En realidad, más que la gloria, o ya no la gloria (tan
vacía y escurridiza), sino un reconocimiento prolongado, cierto estatus que te
permita pasar por escritor, alguien que, si bien sabe que no podrá vivir
exclusivamente de sus palabras, tiene la seguridad de que sus libros serán
publicados, reseñados, comentados por sus amigos y por los que no son sus
amigos; en realidad, decía, más que este sueño de seudo-profesionalidad, uno
termina aspirando a la comodidad, una comodidad más o menos satisfecha, sin
reproches, casi humilde, o esto te empeñas en creer. En este sentido, te dices
que eres hijo de tu tiempo, pero resulta tan difícil darle la espalda a
aquellos sueños en los que te veías dando brillantes discursos en salones
repletos, firmando libros en centros comerciales, liderando nuevos y polémicos
movimientos estéticos.
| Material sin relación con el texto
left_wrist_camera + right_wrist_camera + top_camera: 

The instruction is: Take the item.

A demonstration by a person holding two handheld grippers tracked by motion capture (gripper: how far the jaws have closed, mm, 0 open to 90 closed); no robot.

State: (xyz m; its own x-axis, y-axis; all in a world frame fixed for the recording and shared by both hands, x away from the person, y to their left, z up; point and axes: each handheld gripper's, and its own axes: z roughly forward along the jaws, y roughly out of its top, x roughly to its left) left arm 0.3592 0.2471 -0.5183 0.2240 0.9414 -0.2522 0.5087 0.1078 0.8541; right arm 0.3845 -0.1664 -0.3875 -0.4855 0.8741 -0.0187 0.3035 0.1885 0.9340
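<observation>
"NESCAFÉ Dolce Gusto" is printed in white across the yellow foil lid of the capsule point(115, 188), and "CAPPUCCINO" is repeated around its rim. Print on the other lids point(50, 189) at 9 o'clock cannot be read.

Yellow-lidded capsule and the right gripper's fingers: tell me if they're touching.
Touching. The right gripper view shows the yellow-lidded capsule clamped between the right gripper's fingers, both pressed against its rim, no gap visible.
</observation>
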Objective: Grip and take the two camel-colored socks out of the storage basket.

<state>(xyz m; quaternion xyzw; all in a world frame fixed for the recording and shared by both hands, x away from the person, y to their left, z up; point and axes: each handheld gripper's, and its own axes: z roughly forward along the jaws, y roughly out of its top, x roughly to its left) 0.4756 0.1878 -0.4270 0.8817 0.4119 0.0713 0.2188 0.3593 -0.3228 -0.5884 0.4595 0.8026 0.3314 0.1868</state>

Cerrabas los ojos y podías leer tu nombre en los
principales suplementos culturales del país. Incluso te llegaste a imaginar
siendo entrevistado en televisión por algún intelectual mediático, la corbata
algo suelta, la sonrisa ladeada, en uno de esos programas que se emiten pasadas
las doce de la noche. Y por qué no soñar con la adaptación al cine de alguno de
tus relatos. Colaborar en el guión, codearte con actores, tal vez tener un
pequeño papel. ¿Y si un grupo de moda musicaba alguno de tus poemas? Pero
pensar este tipo de cosas, tan inconfesables tan cerca de los treinta y cinco,
no ayuda si lo que se pretende es tener un alto concepto de uno mismo, una
apariencia de dignidad de puertas adentro.